Le 26, c'est le même acharnement, le même déluge de feu. Vers 7 heures du matin, on vient nous annoncer que la cavalerie bulgare est entrée en ville du côté du Kaïk et de Stamboul-Yolou (la route de Constantinople). En même temps, nous apercevons de longues colonnes de fumée au nord-est et des lueurs d'incendie qui rougissent l'horizon; ce sont les casernes qui flambent et les ponts qui sautent; les Turcs essaient, dit-on, de détruire leurs ouvrages de défense. Une terrible explosion nous annonce que les poudrières n'existent plus. A 9 heures 1/4, on aperçoit, à la stupéfaction générale, le drapeau blanc flotter sur le mât de la forteresse de Hadirlik, quartier général de Choukri pacha. Par suite de quelles circonstances ce soldat intraitable a-t-il été amené à céder? Pas plus tard que la veille, il parlait de tenir trente ou quarante jours encore. Comment cette volonté de fer a-t-elle plié au point d'accepter aujourd'hui ce qu'elle repoussait hier avec indignation?
L'explication nous vient d'elle-même. A la porte de l'établissement qui nous abrite, nous voyons des soldats débandés, sans armes, sans munitions et demandant asile. Ils meurent de faim. Ils nous racontent qu'après avoir subi deux jours durant le feu meurtrier des batteries ennemies les soldats placés aux avant-postes se rabattirent sur les forts de Kavkaz, de Karaguez-Tépé et d'Aïvas-Tépé, trois positions des plus importantes. Là, ils jetèrent la démoralisation parmi les troupes qui tenaient encore. Exténués de fatigue, épuisés par la faim, décimés par des attaques furieuses et succombant sous le nombre des assaillants, ces malheureux furent saisis de panique et lâchèrent pied. Leurs propres officiers leur donnèrent le signal d'un sauve-qui-peut général.
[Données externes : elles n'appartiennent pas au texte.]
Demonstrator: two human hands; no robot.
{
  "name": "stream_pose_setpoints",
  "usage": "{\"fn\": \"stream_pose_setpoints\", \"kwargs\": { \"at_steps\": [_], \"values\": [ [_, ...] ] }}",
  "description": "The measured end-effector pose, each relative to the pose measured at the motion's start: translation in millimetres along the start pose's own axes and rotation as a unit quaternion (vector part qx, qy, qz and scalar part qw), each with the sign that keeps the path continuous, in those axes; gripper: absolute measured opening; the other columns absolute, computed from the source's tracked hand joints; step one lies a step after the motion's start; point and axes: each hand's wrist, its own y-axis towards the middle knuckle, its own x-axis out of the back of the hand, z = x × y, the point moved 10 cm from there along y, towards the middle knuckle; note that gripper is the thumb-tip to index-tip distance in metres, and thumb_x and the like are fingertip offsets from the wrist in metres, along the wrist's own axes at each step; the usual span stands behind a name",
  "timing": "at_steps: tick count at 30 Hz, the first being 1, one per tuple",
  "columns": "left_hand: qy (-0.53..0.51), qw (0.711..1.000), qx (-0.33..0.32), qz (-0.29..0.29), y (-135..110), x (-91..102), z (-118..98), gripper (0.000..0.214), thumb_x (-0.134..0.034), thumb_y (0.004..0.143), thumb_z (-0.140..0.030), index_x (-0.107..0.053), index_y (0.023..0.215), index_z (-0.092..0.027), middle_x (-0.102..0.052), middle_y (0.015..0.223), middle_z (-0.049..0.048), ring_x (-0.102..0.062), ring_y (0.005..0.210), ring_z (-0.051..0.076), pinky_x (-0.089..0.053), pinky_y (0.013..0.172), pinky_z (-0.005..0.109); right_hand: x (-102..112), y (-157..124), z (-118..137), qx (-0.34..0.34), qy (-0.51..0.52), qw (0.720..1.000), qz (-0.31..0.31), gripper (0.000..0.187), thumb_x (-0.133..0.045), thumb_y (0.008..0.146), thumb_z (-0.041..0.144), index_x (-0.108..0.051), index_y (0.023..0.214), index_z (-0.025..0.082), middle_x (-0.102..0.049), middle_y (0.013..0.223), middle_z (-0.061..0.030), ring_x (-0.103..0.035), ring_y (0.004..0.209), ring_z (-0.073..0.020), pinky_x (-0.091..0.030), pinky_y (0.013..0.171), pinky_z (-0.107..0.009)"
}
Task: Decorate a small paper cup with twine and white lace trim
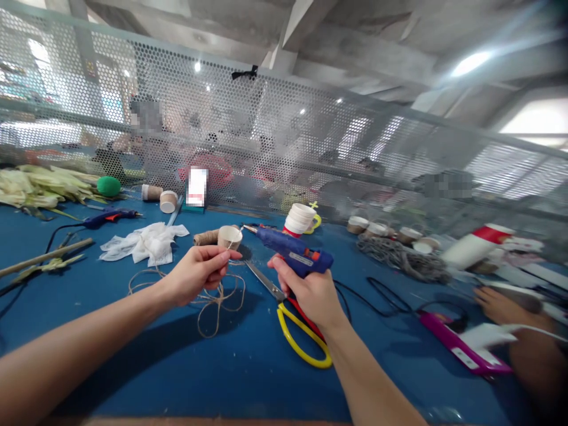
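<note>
My right hand (308, 290) grips a blue hot glue gun (290, 248) whose nozzle points left. Thumb and fingers of my left hand (202, 272) are pinched on the end of a thin twine (219, 299), which falls in loose loops onto the table. The gun's nozzle is close above the pinched end. Just behind my left fingers stands a small paper cup (229, 236), with a spool of twine (206, 237) lying beside it. Scissors (306, 337) with yellow and red handles lie under my right hand.
On the blue table (177, 373) are a crumpled white cloth (146, 242), a second glue gun (110, 216), stacked white cups (299, 218) and grey cord (402, 257). A purple power strip (464, 343) and another person's hand (506, 305) are at right. A perforated metal screen (266, 136) stands behind.
</note>
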Motion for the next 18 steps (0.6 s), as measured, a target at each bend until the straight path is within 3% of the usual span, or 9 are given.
{"fn": "stream_pose_setpoints", "kwargs": {
  "at_steps": [5, 11, 14, 18],
  "values": [
    [0.0, 1.0, -0.005, 0.006, 0, -1.5, -1, 0.024, -0.06, 0.073, -0.03, -0.064, 0.088, -0.012, -0.041, 0.053, -0.0046, -0.024, 0.041, 0.002, -0.012, 0.04, 0.021, -1, 2, -8, -0.046, 0.027, 0.999, 0.011, 0.027, -0.056, 0.075, 0.037, -0.061, 0.065, 0.012, -0.045, 0.039, 0.004, -0.042, 0.036, -0.0072, -0.038, 0.038, -0.021],
    [0.0, 1.0, -0.009, 0.002, 0, -0.1, -4, 0.019, -0.058, 0.075, -0.028, -0.064, 0.085, -0.013, -0.041, 0.053, -0.0045, -0.026, 0.041, 0.002, -0.012, 0.041, 0.021, 8, 15, -27, -0.09, 0.147, 0.985, 0.007, 0.023, -0.059, 0.072, 0.034, -0.061, 0.077, 0.012, -0.049, 0.045, 0.004, -0.043, 0.039, -0.0074, -0.036, 0.038, -0.02],
    [0.009, 1.0, -0.016, -0.005, 0, 1.1, -5, 0.019, -0.057, 0.075, -0.029, -0.064, 0.085, -0.013, -0.041, 0.053, -0.0045, -0.026, 0.041, 0.002, -0.012, 0.041, 0.021, 26, 30, -53, -0.138, 0.169, 0.975, -0.05, 0.021, -0.067, 0.064, 0.028, -0.062, 0.077, 0.012, -0.058, 0.06, 0.0003, -0.051, 0.052, -0.0079, -0.042, 0.046, -0.019],
    [0.028, 0.999, -0.028, -0.008, -1, 0.9, -7, 0.023, -0.059, 0.074, -0.031, -0.063, 0.087, -0.013, -0.04, 0.053, -0.0048, -0.027, 0.041, 0.002, -0.013, 0.041, 0.021, 32, 43, -105, -0.261, 0.113, 0.957, -0.052, 0.01, -0.063, 0.068, 0.02, -0.059, 0.072, 0.012, -0.054, 0.054, 0.0021, -0.047, 0.045, -0.0053, -0.038, 0.04, -0.016]
  ]
}}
Alors, on vit ce spectacle lamentable de bataillons entiers se sauvant à travers champs, jetant leurs armes ou les vendant contre un morceau de pain, pénétrant en ville pour cambrioler les boutiques et les maisons, et livrant une place forte de premier ordre à l'ennemi, qui croyait ne pouvoir l'emporter finalement qu'au prix des plus grands sacrifices.
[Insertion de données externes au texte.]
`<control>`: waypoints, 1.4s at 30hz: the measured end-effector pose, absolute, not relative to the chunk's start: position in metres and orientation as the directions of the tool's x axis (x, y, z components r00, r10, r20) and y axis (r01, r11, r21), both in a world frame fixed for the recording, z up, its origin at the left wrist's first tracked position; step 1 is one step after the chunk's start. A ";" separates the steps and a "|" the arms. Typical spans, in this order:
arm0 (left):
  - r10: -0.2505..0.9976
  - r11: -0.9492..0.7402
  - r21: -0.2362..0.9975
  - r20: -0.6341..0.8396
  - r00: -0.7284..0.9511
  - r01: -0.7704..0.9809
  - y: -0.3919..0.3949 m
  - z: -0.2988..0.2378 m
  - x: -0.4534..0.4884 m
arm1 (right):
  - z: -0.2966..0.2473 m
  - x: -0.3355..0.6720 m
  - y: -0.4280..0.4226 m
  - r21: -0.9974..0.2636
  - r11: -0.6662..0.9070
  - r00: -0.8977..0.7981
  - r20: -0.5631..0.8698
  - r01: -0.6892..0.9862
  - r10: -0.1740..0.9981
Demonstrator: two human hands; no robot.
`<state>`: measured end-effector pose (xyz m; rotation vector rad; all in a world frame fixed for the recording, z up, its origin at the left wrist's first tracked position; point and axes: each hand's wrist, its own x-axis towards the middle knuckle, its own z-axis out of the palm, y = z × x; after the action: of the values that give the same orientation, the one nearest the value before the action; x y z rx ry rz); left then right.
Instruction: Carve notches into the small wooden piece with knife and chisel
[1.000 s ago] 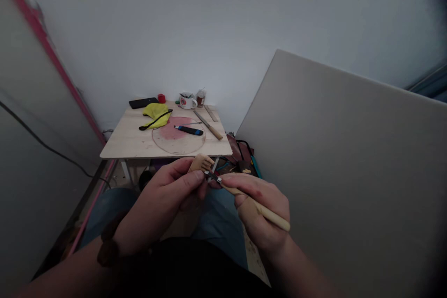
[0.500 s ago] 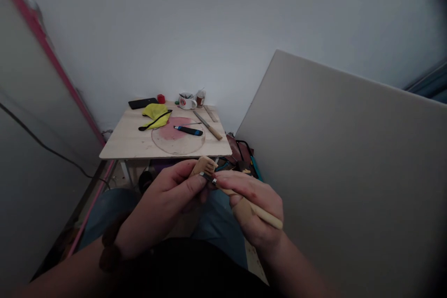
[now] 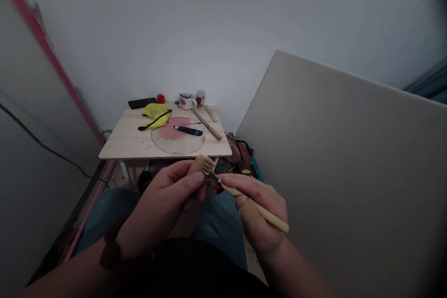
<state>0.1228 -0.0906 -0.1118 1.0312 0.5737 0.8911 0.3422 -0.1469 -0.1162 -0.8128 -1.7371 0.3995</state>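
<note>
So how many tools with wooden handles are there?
2 that I can make out: the knife in the right hand, and the long flat tool on the right side of the table. More may be hidden in the mug.

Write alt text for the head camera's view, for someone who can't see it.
A person's left hand holds a small notched wooden piece while the right hand grips a pale-handled tool, its blade close by. Beyond them, a table bears a yellow cloth, a dark utility knife and a white mug.
</note>
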 end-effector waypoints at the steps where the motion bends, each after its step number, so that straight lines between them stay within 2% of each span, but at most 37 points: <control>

La cavalerie bulgare pénétrant dans les faubourgs d'Andrinople.
Phot. D. Karastoyanof.
--On ne se bat plus avec de tels soldats, se serait écrié Choukri pacha, dès qu'il eut connaissance de ces faits.
Il fit aussitôt arborer le drapeau parlementaire et accepta la capitulation sans conditions.
LES VAINQUEURS DANS LA VILLE
Dès les 7 heures du malin, la cavalerie bulgare et serbe occupa la rue centrale, le konak, le commandement militaire et la municipalité. Elle était accourue, au triple galop de ses chevaux, de Bochnakeui, du Kaïk et de Stamboul-Yolou.
Autour de ces escadrons, c'est un empressement général, un enthousiasme indescriptible. Grecs, Juifs, Arméniens, tous ceux qui rampaient hier encore aux pieds des Turcs poussent aujourd'hui des clameurs de joie et saluent de leurs ovations les troupes de leur nouveau César.
A 10 heures, la 2e division d'infanterie, commandée par le général Vasof, débouche des hauts quartiers, musique en tête, enseignes déployées. Trois drapeaux turcs, historiés de versets du Coran richement brodés sur fond de soie verte et rouge, figurent au premier rang. Le général Vasof caracole au milieu d'un nombreux état-major et répond d'un air radieux aux acclamations frénétiques des ci-devant rayas. Ses soldats sont lourds, massifs, engoncés dans des uniformes décolorés; la plupart portent la barbe; sur leur physionomie dure, farouche, les longs mois de ce siège ont imprimé une sorte de patine cuivrée. Ils marchent d'un pas ferme et d'une allure martiale. Et il en vient, il en vient... on dirait des hordes accourues des steppes lointaines ou des bandes de guérillas organisées en milices. Quelques bataillons défilent en chantant l'hymne national, portant au bout de leur fusil un bouquet de buis simulant la palme des vainqueurs. Cette armée est suivie d'une foule de volontaires chrétiens, de comitadjis, de francs-tireurs, revêtus des costumes les plus fantaisistes. Ce sont ses plus précieux auxiliaires; après lui avoir servi de guides, ils vont lui servir de délateurs.